In miniature: The NHS 2048
Prof Steve Conlan, director for Swansea University's Centre for Nanohealth and head of enterprise and innovation at the Institute of Life Science, is tackling endometrial, breast and ovarian cancer diagnosis and treatment at a microscopic level.
A human hair is 80,000 nanometres (nm) in diameter - but this is dealing with particles of 25nm.
"The future of more effective healthcare lies in better diagnosis and treatment, and this is where nanomedicine, the application of nanotechnology in medicine comes into play," says Prof Conlan.
"Nanomedicines are medicines that have been engineered into special delivery packages called nanoparticles. By doing this, a chemotherapy that is usually injected into a patient and can have toxic effects all over the body is instead targeted only to cancer tumours delivering the chemotherapy drug just where it is needed, more safely and more effectively.

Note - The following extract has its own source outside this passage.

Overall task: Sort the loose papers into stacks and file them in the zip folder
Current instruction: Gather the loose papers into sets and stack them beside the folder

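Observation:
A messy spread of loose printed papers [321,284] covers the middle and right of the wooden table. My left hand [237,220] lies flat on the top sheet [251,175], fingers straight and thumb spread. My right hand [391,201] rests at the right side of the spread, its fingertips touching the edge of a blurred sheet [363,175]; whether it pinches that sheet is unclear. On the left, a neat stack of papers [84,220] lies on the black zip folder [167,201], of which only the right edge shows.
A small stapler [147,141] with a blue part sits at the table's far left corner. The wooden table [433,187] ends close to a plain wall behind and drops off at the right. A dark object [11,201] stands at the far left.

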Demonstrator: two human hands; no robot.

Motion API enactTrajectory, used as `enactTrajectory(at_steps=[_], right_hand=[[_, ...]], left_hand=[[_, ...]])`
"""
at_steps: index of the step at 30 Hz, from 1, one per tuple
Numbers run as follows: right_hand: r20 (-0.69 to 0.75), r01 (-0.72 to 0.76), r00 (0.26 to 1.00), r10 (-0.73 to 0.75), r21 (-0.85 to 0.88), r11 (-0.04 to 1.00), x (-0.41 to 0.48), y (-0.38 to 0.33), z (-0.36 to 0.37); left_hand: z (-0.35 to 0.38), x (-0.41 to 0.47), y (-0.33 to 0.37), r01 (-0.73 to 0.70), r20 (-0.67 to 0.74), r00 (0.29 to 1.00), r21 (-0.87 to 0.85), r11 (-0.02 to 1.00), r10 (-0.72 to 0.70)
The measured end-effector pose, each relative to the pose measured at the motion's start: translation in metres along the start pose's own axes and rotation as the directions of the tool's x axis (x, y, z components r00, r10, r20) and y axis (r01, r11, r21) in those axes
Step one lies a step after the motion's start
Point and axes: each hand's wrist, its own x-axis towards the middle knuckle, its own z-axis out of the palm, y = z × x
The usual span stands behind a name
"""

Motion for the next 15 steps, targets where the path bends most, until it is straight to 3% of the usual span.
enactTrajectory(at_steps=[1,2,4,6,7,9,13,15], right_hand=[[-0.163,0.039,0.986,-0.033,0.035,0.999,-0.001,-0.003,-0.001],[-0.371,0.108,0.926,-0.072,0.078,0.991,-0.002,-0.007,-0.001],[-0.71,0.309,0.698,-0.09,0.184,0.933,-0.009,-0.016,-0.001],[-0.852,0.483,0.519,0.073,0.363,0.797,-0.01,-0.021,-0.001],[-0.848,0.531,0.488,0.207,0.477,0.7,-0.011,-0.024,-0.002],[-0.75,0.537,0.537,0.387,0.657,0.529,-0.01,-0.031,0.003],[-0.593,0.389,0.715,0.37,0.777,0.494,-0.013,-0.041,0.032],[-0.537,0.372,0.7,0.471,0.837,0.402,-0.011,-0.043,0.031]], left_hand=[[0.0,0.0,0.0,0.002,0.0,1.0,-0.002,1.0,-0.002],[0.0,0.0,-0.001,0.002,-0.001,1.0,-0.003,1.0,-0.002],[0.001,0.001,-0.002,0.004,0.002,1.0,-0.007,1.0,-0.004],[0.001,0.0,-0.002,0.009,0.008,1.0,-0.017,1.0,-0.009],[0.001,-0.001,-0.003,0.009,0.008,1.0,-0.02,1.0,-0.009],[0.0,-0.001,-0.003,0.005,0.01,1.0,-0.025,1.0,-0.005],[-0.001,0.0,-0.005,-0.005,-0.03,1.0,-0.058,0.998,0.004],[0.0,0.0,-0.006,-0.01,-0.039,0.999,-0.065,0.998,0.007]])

"Nanodiagnostics are based on the miniaturised electronics technology used in everyday life, like in mobile phones. By adding special proteins to the surface of the electronics, markers of a disease that are present at very low levels in blood, urine or even saliva can be detected, allowing disease to be diagnosed or how the body is responding to a treatment to be checked.
"But rather than having to go to hospital for these tests, because they are miniaturised (nano), this can be done in the GP surgery, pharmacy or even at home. And the technology will send the result directly to your doctor, so they can see the results.
"These innovations could revolutionise cancer care; nanosensors will allow cancers to be detected earlier, before they spread through the body (metastisis), allowing tumours to be completely removed by surgery. And where this is not possible, nanomedicines aim to deliver more effective treatments, with the ultimate aim of curing cancers."
But as well as technology, expect advances in genomic medicine and a new wave of personalised, treatments tailored to our genetic make-up.
Tiny mistakes in DNA which cause disease could be corrected.
And preventative measures or tests could be targeted at a certain period of our lives - if our genes suggest we could be susceptible to ill health at a certain age.
Health economist Prof Ceri Phillips said new technology and revolutionary genetic treatments could put the NHS on firmer ground.
But he said far more emphasis was needed on care in communities or he fears the NHS could struggle.
And with people living longer and in our communities, there will need to be more of a reliance on families, neighbours and voluntary sector offering support or keeping an old fashioned eye out.
"Around the patient we need a professional network but we also will need an informal network - to enable the professionals to operate effectively and efficiently," says Prof Phillips.
Solva Care started in Pembrokeshire three years ago. Volunteers pick up prescriptions or shopping and hold coffee mornings, music and movement and a monthly cinema to bring people together who might be otherwise be isolated.
Coordinator Lena Dixon said: "If people are less lonely they're less likely to go to see a GP just to see a friendly face. And we have 30 people happy to give hours of their time every week."
Health Secretary Vaughan Gething said the next 30 years would be about transforming health and social care but there needed to be "greater pace and scale" in delivering best practice.
"If we're able to do that, we can be positive".